# EXERCISE OBJECTIVE:
Sort through the data and copy the lines holding the word "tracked".

# SOURCE MATERIAL:
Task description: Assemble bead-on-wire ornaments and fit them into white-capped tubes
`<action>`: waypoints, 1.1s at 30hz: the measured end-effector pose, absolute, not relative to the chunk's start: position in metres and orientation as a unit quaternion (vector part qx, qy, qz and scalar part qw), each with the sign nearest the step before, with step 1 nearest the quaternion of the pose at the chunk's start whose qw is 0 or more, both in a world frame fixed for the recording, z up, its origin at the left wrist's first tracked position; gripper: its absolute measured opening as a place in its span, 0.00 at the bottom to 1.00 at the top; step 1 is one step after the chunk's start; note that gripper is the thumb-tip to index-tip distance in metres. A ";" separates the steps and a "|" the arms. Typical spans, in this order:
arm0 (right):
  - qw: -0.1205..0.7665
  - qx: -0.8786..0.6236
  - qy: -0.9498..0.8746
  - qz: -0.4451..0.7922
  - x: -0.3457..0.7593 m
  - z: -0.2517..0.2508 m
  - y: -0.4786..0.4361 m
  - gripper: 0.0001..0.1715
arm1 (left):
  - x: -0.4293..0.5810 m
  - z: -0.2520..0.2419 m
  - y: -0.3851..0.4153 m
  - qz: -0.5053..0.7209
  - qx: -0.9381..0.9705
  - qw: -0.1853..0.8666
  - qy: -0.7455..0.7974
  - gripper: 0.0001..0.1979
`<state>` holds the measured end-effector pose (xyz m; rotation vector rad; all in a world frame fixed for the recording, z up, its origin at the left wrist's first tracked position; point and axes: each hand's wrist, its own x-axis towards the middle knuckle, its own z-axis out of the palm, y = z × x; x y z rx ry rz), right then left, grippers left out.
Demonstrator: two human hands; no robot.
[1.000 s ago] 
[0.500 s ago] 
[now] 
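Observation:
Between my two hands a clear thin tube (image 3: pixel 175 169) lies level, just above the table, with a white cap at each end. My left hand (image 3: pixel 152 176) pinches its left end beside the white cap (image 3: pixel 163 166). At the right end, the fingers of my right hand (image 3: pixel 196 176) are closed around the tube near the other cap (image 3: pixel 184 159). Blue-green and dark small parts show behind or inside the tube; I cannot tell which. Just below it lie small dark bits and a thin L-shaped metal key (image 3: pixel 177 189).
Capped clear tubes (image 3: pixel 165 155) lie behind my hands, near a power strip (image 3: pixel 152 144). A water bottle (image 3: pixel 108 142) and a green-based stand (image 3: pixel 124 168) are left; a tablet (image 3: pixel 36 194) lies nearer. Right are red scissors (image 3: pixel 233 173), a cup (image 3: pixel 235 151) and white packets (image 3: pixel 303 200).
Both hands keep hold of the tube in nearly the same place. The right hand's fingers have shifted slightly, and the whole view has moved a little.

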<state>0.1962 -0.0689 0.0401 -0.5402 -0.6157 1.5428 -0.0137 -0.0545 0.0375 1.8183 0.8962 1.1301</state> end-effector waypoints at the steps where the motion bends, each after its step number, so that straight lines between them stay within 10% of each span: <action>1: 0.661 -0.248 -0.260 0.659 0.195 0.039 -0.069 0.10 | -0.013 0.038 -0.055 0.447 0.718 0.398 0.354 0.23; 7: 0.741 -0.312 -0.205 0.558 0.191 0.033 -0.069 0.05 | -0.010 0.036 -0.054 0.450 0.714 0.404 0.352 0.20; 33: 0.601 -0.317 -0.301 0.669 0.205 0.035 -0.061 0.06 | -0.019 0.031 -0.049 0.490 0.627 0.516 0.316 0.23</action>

# TASK OUTPUT:
`<action>`: waypoints, 1.1s at 30hz: the measured end-effector pose, absolute, not relative to the chunk's start: position in metres and orientation as a unit quaternion (vector part qx, qy, qz and scalar part qw), each with the sign nearest the step before, with step 1 nearest the quaternion of the pose at the chunk's start whose qw is 0 or more, both in a world frame fixed for the recording, z up, its origin at the left wrist's first tracked position; gripper: its absolute measured opening as a place in its span, 0.00 at the bottom to 1.00 at the top; step 1 is one step after the chunk's start; note that gripper is the thumb-tip to index-tip distance in metres. A ";" separates the steps and a "|" the arms. Typical spans, in this order:
`<state>` holds the measured end-effector pose (xyz m; rotation vector rad; all in a world frame fixed for the recording, z up, its origin at the left wrist's first tracked position; point and axes: each hand's wrist, its own x-axis towards the middle knuckle, its own z-axis out of the palm, y = z × x; x y z rx ry rz), right then left, grippers left out.

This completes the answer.